(Work order)
Report the count of lines below in which the string "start" occurs; include nothing else.

(Provided material)
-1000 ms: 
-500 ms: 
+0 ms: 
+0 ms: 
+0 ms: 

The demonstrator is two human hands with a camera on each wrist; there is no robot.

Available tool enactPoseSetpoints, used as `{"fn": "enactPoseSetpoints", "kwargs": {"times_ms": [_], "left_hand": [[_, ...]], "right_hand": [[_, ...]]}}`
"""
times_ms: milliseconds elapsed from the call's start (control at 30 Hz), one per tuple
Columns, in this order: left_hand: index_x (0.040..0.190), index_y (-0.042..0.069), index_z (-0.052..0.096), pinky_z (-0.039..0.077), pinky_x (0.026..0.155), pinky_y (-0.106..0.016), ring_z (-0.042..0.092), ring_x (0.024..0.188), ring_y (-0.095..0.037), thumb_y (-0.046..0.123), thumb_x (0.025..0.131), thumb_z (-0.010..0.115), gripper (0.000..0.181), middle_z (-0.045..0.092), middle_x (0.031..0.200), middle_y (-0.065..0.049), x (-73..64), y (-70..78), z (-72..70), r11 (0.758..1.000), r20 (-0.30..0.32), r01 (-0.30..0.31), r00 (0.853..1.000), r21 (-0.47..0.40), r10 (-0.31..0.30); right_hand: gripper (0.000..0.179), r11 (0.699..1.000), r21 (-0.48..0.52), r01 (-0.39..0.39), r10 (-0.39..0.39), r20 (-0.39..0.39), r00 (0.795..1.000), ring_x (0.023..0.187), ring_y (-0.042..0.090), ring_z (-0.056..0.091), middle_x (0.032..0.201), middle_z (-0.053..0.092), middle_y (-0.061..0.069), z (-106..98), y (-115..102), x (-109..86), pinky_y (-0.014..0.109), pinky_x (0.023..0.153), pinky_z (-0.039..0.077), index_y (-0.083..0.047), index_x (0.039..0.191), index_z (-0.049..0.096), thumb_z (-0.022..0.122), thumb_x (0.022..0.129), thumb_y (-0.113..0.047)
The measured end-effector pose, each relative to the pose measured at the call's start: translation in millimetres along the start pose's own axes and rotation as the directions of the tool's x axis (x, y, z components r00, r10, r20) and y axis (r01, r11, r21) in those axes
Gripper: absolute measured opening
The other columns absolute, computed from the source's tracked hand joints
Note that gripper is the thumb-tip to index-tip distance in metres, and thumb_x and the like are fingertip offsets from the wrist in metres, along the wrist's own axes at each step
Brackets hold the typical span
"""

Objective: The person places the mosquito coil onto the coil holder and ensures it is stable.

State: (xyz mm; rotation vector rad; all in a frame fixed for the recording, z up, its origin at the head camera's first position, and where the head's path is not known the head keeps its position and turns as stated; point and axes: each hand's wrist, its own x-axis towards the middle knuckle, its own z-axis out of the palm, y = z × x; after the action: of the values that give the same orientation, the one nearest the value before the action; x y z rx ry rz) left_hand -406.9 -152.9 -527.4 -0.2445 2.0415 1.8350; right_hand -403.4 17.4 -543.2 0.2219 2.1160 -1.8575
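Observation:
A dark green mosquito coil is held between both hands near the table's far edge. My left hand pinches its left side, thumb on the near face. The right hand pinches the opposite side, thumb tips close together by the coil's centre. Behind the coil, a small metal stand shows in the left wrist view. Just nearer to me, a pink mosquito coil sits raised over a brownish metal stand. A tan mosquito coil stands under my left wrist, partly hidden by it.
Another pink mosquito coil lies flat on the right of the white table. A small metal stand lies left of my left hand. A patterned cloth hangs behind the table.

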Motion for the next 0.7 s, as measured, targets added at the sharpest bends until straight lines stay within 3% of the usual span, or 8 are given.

(Expected answer)
2